Problem details: As the answer, set down the lines below from the one containing "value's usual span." through the one containing "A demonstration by", exactly and inclusively, and no others.

Supplied material:
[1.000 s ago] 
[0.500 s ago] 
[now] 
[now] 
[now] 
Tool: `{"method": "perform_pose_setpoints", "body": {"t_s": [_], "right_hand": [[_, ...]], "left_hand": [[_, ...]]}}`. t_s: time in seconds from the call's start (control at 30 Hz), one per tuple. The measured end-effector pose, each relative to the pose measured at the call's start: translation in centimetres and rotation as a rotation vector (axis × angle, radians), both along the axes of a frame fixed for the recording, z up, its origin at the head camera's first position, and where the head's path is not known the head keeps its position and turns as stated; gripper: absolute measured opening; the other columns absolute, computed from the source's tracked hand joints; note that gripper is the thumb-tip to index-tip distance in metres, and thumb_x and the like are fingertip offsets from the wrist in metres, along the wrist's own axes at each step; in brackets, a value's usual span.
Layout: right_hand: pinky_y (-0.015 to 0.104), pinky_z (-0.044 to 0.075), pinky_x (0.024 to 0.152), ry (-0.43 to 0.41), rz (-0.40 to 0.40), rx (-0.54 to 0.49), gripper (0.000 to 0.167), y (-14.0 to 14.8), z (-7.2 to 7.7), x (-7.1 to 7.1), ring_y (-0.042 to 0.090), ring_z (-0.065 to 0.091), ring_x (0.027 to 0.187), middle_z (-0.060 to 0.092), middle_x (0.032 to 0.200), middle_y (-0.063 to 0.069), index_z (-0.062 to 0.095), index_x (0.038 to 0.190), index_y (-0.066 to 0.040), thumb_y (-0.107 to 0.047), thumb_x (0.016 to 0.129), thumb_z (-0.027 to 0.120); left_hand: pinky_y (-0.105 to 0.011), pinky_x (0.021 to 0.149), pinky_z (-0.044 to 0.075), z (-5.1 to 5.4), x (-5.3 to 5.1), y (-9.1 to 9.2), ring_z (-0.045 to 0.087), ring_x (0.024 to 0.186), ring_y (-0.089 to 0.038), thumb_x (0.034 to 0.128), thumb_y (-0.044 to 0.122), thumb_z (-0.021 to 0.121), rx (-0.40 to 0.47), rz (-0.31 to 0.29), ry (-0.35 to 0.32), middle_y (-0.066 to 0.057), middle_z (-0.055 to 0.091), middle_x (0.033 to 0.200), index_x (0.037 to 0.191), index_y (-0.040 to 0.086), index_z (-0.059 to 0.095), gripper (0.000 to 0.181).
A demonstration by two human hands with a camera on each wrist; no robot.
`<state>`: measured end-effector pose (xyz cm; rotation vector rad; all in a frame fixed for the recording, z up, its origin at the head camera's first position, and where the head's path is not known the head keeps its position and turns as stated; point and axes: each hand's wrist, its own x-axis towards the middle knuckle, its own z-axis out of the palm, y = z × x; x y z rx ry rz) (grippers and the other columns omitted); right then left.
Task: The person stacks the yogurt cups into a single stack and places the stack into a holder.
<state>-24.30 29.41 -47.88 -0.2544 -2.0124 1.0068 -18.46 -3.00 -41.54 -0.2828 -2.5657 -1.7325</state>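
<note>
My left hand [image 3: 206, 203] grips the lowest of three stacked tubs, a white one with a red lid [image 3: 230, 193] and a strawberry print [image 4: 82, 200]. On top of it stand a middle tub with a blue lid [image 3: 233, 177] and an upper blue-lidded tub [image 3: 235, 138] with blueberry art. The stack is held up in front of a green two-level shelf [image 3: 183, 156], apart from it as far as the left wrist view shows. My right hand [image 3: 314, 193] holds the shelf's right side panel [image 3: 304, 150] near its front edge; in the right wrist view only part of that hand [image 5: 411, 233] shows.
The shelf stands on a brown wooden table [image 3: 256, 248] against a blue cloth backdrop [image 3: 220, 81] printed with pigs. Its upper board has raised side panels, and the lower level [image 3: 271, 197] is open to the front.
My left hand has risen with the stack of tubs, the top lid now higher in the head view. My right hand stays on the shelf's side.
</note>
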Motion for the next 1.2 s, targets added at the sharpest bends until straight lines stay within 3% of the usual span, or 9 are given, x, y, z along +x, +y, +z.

Answer for this exercise:
Tool: `{"method": "perform_pose_setpoints", "body": {"t_s": [_], "right_hand": [[_, ...]], "left_hand": [[_, ...]]}}`. t_s: time in seconds from the call's start (control at 30 Hz), one per tuple. The measured end-effector pose, each relative to the pose measured at the call's start: translation in centimetres and rotation as a rotation vector (axis × angle, radians), both along the axes of a frame fixed for the recording, z up, its origin at the head camera's first position, and where the head's path is not known the head keeps its position and turns as stated; gripper: absolute measured opening; the other columns absolute, computed from the source's tracked hand joints; note that gripper is the thumb-tip to index-tip distance in metres, and thumb_x and the like are fingertip offsets from the wrist in metres, along the wrist's own axes at each step; in brackets, a value's usual span.
Layout: right_hand: pinky_y (-0.015 to 0.104), pinky_z (-0.044 to 0.075), pinky_x (0.024 to 0.152), ry (-0.43 to 0.41), rz (-0.40 to 0.40), rx (-0.54 to 0.49), gripper (0.000 to 0.167), y (-14.0 to 14.8), z (-7.2 to 7.7), x (-7.1 to 7.1), ring_y (-0.042 to 0.090), ring_z (-0.065 to 0.091), ring_x (0.027 to 0.187), middle_z (-0.060 to 0.092), middle_x (0.032 to 0.200), middle_y (-0.063 to 0.069), index_z (-0.062 to 0.095), index_x (0.038 to 0.190), index_y (-0.066 to 0.040), thumb_y (-0.107 to 0.047), thumb_x (0.016 to 0.129), thumb_z (-0.027 to 0.120); left_hand: pinky_y (-0.105 to 0.011), pinky_x (0.021 to 0.149), pinky_z (-0.044 to 0.075), z (-5.1 to 5.4), x (-5.3 to 5.1), y (-9.1 to 9.2), ring_z (-0.045 to 0.087), ring_x (0.024 to 0.186), ring_y (-0.089 to 0.038), thumb_x (0.034 to 0.128), thumb_y (-0.044 to 0.122), thumb_z (-0.021 to 0.121), rx (-0.40 to 0.47), rz (-0.31 to 0.29), ry (-0.35 to 0.32), middle_y (-0.066 to 0.057), middle_z (-0.055 to 0.091), middle_x (0.033 to 0.200), index_x (0.037 to 0.191), index_y (-0.040 to 0.086), index_z (-0.059 to 0.095), gripper (0.000 to 0.181).
A demonstration by two human hands with a camera on each wrist; no robot.

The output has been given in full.